New Accounting Regulation May Affect Your Company’s IT Decisions

Melissa Conaghan Business, Opinion Leave a Comment

It’s time to make decisions about how to use the 2016 IT budgets. You, the CIO, may have already decided which prepackaged software, cloud services, or internally developed programs are best for your company, but now you are forced to obtain approval from the other executives, such as the CFO.

As a public company, the executives are always concerned about the effect of their decisions on the investors. These changes to the financial statements may make the final determining factor of your IT decision, even if it may not be the answer your IT department wants to hear.

The IT world is turning to cloud services to run software programs rather than purchasing large servers that will require high costs to store and maintain. If a company has a chance to ditch the old servers behind, the IT department may dream of a world free from being tied to a physical source.

However, the CFO may now have a different view on this new form of hosting IT needs, because the Financial Accounting Standards Board (FASB) requires the transaction be recorded in a way that may not be the most beneficial to investors.

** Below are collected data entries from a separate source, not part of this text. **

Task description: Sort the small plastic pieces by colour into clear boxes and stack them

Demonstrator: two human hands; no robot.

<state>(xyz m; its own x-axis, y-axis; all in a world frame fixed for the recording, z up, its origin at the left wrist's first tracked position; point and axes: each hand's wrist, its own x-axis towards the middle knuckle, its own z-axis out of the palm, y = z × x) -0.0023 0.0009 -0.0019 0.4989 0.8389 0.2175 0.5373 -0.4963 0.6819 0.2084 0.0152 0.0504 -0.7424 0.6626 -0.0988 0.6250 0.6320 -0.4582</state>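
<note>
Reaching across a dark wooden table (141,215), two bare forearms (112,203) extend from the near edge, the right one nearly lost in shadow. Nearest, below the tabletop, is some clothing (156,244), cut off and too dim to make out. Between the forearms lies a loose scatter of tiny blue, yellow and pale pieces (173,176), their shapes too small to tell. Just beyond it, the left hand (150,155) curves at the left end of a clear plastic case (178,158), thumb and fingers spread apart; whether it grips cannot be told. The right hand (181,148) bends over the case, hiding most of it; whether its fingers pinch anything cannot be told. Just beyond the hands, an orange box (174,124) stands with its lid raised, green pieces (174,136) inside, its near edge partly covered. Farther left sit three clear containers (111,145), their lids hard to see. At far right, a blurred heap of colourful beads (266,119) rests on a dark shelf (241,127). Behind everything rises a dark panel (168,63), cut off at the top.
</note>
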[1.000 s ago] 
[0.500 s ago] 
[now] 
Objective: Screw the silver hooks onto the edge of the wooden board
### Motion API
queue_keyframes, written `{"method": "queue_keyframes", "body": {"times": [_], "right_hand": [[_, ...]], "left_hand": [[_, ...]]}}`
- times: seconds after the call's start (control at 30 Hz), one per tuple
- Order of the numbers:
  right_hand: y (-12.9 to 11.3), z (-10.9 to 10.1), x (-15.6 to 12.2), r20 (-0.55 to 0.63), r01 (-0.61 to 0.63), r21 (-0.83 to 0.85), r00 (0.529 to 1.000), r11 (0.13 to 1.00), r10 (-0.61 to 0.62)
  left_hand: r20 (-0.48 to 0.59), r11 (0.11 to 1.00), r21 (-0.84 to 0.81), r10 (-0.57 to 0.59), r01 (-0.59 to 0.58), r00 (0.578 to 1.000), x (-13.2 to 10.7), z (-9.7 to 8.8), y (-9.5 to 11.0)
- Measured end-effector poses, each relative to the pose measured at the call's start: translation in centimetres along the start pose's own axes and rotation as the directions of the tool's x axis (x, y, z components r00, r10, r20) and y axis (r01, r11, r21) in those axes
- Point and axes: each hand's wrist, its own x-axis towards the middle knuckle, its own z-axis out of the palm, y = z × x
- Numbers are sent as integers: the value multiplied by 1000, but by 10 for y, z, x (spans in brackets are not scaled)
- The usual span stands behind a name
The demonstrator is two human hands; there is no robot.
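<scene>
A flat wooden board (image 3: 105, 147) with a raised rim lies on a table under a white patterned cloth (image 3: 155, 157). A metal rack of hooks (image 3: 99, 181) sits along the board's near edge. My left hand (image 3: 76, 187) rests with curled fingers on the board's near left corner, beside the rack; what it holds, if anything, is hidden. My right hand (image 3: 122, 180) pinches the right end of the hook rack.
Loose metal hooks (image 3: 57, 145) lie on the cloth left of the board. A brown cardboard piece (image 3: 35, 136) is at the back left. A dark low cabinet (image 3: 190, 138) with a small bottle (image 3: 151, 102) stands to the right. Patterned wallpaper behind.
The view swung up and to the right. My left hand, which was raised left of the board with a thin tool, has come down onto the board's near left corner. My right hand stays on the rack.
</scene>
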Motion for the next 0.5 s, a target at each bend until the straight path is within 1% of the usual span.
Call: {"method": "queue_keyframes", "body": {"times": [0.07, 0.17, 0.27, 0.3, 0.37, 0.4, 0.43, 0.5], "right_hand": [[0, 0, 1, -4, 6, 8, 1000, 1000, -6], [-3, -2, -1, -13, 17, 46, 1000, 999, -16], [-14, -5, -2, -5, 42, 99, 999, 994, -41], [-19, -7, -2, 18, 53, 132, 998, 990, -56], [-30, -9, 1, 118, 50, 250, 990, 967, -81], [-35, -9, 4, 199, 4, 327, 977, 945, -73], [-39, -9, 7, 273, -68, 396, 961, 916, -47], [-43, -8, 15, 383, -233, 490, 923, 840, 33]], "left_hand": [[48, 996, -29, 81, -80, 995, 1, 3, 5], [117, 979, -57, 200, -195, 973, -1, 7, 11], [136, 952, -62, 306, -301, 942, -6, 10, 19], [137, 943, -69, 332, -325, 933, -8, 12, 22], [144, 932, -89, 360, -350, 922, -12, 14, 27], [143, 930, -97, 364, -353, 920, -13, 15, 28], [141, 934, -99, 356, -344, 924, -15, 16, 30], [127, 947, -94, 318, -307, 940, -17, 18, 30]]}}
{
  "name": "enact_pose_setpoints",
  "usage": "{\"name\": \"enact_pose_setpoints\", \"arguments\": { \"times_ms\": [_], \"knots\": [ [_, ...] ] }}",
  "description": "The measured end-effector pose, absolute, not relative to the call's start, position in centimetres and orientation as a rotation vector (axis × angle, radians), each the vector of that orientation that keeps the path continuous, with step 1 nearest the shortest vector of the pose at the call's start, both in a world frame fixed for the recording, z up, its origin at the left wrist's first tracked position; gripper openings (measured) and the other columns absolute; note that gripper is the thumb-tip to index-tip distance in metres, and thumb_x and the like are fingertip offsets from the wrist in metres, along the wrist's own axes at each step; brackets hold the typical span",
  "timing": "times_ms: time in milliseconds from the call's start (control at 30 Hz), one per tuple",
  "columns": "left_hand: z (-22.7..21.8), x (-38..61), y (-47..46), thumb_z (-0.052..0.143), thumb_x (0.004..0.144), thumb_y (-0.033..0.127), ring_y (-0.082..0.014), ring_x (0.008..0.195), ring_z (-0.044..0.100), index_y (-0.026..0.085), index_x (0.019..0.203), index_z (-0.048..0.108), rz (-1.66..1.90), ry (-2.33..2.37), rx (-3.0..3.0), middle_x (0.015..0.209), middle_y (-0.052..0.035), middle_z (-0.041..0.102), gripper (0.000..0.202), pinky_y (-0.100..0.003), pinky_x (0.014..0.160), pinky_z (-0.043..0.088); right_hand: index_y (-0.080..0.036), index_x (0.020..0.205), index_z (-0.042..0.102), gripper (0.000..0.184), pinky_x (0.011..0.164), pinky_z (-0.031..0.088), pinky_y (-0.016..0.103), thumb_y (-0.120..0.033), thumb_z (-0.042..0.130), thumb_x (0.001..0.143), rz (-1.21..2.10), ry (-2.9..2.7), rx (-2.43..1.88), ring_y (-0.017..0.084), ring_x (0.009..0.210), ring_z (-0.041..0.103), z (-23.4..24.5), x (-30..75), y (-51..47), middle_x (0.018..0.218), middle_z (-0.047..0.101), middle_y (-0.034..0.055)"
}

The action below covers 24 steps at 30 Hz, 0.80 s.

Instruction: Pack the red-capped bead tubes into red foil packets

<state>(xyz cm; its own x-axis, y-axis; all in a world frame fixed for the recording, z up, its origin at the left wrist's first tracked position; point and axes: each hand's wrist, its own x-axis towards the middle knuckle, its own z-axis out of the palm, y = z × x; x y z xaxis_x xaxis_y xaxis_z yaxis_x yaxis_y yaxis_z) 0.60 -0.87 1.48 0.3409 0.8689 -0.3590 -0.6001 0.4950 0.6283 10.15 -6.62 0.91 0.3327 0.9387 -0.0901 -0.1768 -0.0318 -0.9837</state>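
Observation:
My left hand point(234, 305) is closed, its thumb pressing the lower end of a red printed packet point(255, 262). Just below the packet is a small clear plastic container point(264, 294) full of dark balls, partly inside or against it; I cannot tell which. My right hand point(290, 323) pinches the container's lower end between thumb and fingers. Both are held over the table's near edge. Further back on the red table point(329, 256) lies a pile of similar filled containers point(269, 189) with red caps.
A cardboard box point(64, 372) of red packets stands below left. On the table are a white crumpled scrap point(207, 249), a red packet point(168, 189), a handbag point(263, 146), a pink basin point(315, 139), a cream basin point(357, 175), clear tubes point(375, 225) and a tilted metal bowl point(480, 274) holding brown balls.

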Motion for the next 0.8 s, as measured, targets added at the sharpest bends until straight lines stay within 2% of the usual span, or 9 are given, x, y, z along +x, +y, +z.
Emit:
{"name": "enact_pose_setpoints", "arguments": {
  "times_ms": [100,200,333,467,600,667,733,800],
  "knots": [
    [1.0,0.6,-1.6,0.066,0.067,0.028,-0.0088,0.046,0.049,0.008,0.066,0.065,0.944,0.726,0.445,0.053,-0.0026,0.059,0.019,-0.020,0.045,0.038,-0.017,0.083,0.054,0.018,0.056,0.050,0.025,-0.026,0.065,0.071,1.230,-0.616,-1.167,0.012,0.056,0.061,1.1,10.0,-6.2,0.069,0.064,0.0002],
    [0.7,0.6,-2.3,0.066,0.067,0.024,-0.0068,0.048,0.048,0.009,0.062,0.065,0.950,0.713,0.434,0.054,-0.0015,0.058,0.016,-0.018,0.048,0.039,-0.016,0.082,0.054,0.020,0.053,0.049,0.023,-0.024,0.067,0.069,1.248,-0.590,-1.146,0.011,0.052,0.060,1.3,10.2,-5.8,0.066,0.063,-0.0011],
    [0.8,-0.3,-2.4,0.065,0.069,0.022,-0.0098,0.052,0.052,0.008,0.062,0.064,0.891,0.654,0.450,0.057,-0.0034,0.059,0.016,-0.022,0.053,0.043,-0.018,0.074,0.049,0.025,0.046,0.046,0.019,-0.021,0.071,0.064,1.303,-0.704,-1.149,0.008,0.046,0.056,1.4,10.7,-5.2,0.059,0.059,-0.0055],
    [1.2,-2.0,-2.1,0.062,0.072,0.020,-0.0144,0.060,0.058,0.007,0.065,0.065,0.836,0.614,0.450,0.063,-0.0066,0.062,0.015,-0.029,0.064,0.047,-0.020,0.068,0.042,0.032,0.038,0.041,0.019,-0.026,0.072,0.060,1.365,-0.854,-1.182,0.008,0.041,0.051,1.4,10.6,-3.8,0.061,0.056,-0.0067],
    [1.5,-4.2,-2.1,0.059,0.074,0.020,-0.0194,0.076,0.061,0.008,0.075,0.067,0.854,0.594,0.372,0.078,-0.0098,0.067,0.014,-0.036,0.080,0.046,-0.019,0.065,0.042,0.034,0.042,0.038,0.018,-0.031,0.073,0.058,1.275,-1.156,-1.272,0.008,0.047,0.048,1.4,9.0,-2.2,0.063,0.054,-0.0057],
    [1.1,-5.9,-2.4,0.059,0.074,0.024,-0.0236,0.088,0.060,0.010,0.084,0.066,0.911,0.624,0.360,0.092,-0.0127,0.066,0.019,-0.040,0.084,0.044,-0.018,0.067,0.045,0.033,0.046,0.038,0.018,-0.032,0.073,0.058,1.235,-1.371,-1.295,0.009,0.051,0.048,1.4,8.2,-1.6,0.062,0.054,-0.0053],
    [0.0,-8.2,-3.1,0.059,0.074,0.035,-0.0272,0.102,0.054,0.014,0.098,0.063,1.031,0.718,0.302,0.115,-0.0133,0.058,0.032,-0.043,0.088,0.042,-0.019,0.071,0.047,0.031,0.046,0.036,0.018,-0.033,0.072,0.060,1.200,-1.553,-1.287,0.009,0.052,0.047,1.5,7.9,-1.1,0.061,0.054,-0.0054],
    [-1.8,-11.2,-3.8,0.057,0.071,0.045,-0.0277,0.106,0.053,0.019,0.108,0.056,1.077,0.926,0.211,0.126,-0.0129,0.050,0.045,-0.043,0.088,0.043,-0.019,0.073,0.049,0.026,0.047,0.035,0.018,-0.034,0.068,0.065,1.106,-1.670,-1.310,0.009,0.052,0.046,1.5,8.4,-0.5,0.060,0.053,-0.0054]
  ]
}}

New Regulations As Of December 15, 2015

For public companies, a new regulation was put into effect as of December 15, 2015 that changes how they will need to record their cloud computing service costs and, ultimately, may affect their decisions related to IT. (Note: this new regulation is only related to internally used software and not software that is sold to customers.)

Ultimately, this new rule makes it harder to capitalize (read: record as a company asset) the costs of cloud computing services.

The new regulation states that in order for cloud computing service costs to be treated under the Generally Accepted Accounting Principles (GAAP) software development rules (i.e. capitalized upon), the customer must have the right to take possession of the software at any time and be able to run the software on its own hardware or contract with another party to host. Otherwise, the cloud computing costs are treated as a service expense.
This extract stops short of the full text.